GOSHEN — The car wasn’t going anywhere anytime soon.
Late Sunday afternoon, Mike Truex stood in front of his home at 628 S. Sixth St. He looked at what was visible of a 2009 Chevrolet Cobalt. He saw the tree and limbs that had been blown on top of it.
“My son saw it. I heard it,” Truex said of the damage from the storm that hit Goshen around 3:30 p.m. Sunday. “He was out on the front porch just before it came down, and as soon as he came in, the tree came down.”
The fortunate thing, according to Truex, is that nobody got hurt.
“Belongings can be replaced,” he said.
The quick-hitting storm Sunday was part of a long line of storms that raked the Midwest throughout the day. In Elkhart County the main casualty was powerlines.
Northern Indiana Public Service Co. personnel were reporting “significant outages” as of 8 p.m. Sunday, with a total 41,950 customers affected. Local communities impacted included Goshen, 298 NIPSCO customers without power; Cromwell, 2,005; Syracuse, 1,449; Ligonier, 720; Milford, 100; Wakarusa, 270; Leesburg, 234; New Paris, 28; and Bristol, 35.
While Elkhart County seemed to escape the worst of the storm, other Indiana communities weren’t so lucky.
Gov. Mike Pence said 12 counties reported either tornadoes or damage after the initial line of storms had traveled midway across Indiana. Pence told The Associated Press he plans to visit the hardest-hit communities of Kokomo, Lafayette and Washington on Monday.
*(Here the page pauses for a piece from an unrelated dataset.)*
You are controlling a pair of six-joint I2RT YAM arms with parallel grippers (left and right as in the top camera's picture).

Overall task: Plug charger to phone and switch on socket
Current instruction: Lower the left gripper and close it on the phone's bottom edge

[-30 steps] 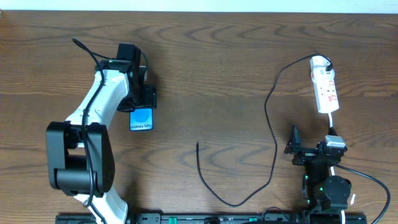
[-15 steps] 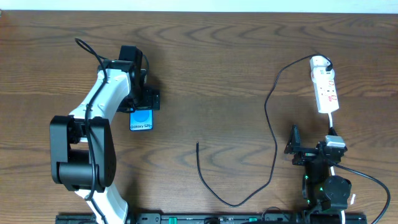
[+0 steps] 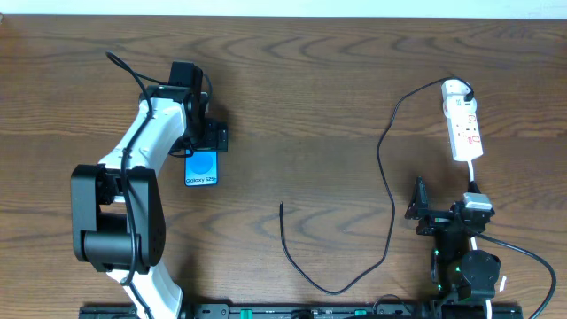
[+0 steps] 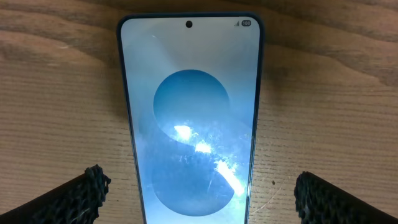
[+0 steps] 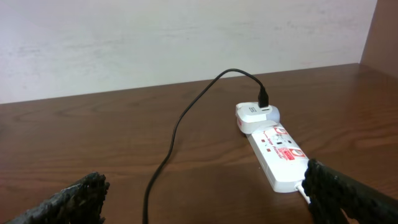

All three suffered significant property damage, and several injuries were reported in Kokomo.
Pence says it’s too soon to say whether the state will seek disaster assistance.
The governor praised the work of emergency responders, community leaders and residents who heeded warnings throughout the fast-moving storms.
Pence says he’s grateful no one died in Indiana and that his heart goes out to storm victims in Illinois.